For Kristopher Loving, officiating wasn’t part of a grand plan. In 2014, newly married and looking for a way to stay active while earning some extra income, he woke up one morning and decided to give officiating a try.
He reached out to a longtime friend and mentor who had been an official for years. That friend did more than just share resources—he mailed Kristopher a referee shirt and shoes to help him get started. “That generosity gave me confidence,” Loving recalls. “He invested in me, and that made me take this path more seriously than I ever intended.”
What began as a way to make ends meet quickly became a calling. Loving experimented with multiple sports—even a short-lived one-hour stint as a baseball umpire—but basketball felt like home. Soon after, football found him too.
Loving originally resisted football officiating. “I didn’t want to be out in the cold,” he admits. But a chance experience at the NFL’s Football Officiating Academy changed everything. After just one day of training, he was hooked.
That pivot opened the door to opportunities that came far quicker than expected. Within a few years, Loving was working Division I games—leaping over JUCO and Division III levels altogether. While most careers take decades to reach that stage, his skyrocketed almost overnight.
For Loving, the acceleration wasn’t coincidence. He points to a vivid dream as the turning point—a dream in which he was baptizing someone in a locker room. “From that moment, it was clear to me that officiating was more than a job. It was a ministry.”
Loving’s officiating career has been defined by rare and rapid achievements:
“None of this happened because of who I knew or what I’d done before,” Loving says. “I never played football, had no connections, no nepotism. My story only makes sense when you see it as God’s plan.”
While Loving thrives on the field, his passion is also off it—transforming the culture of officiating. Too often, he says, officials are treated as “numbers on a spreadsheet” rather than people with lives and commitments.

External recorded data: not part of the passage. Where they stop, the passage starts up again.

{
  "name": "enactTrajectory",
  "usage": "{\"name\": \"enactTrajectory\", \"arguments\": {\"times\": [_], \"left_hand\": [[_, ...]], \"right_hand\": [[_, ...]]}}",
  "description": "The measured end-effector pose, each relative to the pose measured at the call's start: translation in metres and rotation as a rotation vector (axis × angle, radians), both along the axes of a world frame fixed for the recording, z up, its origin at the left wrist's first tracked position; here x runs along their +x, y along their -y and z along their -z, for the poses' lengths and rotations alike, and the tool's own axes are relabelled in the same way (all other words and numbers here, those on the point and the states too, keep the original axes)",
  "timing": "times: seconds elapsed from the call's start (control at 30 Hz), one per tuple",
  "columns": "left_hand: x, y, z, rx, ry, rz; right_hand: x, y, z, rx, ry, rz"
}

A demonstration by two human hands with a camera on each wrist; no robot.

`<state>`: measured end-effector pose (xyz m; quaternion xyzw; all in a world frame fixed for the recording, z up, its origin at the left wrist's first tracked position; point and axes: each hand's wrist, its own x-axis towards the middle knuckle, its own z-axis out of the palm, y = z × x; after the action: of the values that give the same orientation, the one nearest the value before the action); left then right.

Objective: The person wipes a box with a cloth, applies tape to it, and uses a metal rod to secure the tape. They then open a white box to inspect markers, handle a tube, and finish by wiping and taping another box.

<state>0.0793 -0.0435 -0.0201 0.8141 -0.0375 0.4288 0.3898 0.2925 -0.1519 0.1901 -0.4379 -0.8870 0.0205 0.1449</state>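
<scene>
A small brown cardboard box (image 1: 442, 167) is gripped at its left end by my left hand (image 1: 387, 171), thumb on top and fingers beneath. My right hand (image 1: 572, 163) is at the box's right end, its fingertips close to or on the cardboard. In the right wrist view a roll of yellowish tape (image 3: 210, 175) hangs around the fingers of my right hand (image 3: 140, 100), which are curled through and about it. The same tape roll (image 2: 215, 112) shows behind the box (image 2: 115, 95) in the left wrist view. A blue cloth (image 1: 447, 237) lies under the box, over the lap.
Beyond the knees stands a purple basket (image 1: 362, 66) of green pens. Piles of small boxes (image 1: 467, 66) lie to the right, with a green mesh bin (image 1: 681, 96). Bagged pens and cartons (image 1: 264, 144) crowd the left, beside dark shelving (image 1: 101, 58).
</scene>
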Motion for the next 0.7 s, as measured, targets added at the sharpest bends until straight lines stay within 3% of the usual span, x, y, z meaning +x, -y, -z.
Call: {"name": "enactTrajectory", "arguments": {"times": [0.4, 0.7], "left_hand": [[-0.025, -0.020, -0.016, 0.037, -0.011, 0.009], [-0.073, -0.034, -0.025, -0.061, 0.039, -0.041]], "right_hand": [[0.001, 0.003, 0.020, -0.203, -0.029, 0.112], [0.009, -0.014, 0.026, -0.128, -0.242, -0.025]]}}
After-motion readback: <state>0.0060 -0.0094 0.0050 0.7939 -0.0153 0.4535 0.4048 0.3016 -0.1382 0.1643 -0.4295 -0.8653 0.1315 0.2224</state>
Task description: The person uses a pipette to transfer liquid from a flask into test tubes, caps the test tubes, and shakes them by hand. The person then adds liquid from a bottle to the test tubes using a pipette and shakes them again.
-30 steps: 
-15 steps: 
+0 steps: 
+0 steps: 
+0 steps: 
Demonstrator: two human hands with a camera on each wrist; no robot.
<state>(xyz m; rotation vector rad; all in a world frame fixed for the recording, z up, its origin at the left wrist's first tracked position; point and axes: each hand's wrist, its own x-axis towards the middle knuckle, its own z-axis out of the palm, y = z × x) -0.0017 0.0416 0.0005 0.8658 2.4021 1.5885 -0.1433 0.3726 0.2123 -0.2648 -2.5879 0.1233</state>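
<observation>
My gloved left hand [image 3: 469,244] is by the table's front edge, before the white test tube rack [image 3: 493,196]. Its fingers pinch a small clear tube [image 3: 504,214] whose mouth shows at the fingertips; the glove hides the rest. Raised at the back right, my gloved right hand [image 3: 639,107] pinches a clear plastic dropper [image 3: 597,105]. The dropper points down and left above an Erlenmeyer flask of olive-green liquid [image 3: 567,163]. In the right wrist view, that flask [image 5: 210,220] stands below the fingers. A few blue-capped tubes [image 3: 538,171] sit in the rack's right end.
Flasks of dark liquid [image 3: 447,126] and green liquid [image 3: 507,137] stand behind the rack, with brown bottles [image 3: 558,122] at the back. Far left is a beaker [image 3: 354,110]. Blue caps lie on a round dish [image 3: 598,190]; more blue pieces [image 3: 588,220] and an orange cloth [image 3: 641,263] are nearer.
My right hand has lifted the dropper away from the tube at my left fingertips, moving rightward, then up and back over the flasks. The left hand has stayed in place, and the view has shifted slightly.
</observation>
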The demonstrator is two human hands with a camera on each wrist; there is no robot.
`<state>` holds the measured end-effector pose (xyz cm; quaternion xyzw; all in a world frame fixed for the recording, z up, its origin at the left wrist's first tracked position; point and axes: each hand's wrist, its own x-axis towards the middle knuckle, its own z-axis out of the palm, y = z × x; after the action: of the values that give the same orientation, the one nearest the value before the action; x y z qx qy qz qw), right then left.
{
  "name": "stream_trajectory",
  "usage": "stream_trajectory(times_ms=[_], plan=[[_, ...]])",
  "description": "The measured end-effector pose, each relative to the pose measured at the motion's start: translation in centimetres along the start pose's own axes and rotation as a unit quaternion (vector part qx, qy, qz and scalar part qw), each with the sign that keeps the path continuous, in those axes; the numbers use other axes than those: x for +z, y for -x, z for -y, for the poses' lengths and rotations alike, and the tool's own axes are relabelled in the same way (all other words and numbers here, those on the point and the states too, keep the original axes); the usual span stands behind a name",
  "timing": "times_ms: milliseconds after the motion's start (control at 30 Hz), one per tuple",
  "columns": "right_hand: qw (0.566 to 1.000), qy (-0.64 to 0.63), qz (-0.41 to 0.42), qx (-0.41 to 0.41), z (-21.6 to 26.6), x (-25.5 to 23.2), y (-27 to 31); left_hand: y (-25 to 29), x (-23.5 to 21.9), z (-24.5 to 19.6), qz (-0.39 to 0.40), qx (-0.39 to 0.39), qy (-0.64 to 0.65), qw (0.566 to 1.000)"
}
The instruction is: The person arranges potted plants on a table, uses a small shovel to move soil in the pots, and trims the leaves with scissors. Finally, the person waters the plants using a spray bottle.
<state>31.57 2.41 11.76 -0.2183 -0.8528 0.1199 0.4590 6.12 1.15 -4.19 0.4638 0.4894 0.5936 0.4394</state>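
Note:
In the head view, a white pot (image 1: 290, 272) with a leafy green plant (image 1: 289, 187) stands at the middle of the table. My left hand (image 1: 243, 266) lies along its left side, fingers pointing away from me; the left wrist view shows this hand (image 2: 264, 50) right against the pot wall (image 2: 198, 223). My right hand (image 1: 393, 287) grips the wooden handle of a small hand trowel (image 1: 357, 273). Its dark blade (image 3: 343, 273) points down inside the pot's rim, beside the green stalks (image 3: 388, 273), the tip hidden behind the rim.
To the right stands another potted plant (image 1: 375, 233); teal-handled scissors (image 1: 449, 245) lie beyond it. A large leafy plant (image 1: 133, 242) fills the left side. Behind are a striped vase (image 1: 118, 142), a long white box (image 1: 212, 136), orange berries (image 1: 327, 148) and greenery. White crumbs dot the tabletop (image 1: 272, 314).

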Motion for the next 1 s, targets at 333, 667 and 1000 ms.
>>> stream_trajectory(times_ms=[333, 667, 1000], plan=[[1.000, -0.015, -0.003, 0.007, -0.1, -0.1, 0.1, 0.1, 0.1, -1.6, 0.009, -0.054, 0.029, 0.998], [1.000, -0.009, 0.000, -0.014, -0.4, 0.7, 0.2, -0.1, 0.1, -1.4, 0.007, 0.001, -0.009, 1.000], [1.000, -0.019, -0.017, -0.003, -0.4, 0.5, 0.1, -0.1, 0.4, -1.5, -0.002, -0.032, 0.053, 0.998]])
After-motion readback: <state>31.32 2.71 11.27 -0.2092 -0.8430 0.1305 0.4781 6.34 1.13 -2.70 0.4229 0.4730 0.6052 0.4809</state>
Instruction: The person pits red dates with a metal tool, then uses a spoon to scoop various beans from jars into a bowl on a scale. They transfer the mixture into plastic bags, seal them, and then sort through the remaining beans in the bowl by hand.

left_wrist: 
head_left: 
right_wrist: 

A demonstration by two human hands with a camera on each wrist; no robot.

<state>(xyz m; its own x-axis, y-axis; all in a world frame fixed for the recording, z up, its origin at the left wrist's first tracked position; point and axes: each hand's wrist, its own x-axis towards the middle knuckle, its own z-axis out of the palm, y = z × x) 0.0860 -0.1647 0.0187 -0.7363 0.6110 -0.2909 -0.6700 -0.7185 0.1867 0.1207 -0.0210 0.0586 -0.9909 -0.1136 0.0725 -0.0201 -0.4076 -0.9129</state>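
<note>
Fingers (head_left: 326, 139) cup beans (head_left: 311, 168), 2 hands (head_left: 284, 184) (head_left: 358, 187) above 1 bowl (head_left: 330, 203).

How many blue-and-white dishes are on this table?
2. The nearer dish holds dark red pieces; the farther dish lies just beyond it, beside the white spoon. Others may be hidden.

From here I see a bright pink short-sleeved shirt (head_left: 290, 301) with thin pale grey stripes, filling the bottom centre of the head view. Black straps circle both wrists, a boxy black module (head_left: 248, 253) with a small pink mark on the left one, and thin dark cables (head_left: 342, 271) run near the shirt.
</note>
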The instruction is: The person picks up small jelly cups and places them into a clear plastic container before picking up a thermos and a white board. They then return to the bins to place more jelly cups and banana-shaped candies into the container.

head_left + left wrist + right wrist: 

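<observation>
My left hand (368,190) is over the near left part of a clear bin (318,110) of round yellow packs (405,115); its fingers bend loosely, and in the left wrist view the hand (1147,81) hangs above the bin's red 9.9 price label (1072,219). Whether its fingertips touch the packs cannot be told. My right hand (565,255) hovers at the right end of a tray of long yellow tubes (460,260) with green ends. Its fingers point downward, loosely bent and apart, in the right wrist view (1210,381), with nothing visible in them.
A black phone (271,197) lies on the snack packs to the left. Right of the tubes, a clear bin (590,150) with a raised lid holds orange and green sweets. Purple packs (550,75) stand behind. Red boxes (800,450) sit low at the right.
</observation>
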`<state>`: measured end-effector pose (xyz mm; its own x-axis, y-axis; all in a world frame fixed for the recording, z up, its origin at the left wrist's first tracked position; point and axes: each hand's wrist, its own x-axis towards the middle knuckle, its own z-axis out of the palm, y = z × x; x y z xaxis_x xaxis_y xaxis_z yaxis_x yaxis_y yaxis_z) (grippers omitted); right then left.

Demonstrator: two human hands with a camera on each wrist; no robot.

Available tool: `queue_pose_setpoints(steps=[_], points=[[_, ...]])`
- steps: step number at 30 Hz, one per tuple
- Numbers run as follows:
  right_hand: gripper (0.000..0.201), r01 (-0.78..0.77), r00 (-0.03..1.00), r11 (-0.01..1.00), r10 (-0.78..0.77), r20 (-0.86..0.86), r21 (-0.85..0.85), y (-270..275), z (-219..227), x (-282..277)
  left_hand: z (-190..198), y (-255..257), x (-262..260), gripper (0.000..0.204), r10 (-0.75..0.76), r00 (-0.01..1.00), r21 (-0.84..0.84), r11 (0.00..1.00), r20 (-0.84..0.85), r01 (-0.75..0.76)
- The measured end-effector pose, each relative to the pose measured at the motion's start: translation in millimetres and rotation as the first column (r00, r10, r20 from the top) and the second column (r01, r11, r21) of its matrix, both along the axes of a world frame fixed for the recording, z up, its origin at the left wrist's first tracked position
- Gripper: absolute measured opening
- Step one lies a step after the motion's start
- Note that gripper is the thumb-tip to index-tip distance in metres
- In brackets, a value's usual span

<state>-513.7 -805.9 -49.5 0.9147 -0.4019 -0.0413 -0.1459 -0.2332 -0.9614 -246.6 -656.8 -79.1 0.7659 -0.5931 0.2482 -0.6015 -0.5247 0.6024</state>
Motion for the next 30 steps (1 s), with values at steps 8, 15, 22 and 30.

“The culture needs more compassion, more support, more humanity,” he explains. “Officials should be able to say no to a game without fear it ends their career. We need boundaries and healthier expectations.”
Loving envisions a system where coordinators and assignors prioritize respect, flexibility, and personal well-being. He sees it as a generational shift, with younger leaders beginning to challenge the “this is how we’ve always done it” mentality.
Inspired by the generosity that helped him start, Loving created a nonprofit—Save Our Sports—to remove barriers for new officials. The organization raises money to cover startup costs and provides mentorship..
“We don’t just train people to blow a whistle,” Loving says. “We help them grow as leaders, as spouses, as workers, as friends. Officiating has made me a better version of myself, and I want others to experience that.”
By emphasizing both professional and personal development, he hopes to show recruits that officiating isn’t only about filling a shortage—it’s about transformation.
Loving aspires to change the culture of officiating industry-wide. He sees hope in peers who share his perspective and are ready to lead with empathy and integrity.
“I’m not the only one,” he says. “More of us are stepping into leadership with this mindset. Together, we can reshape the culture of officiating into something healthier and more sustainable.”
Kristopher Loving’s story is about more than officiating. It’s about faith, purpose, and a vision for a better future for officials. By treating people as more than just assignments to be filled, he’s helping build an industry where officials feel valued.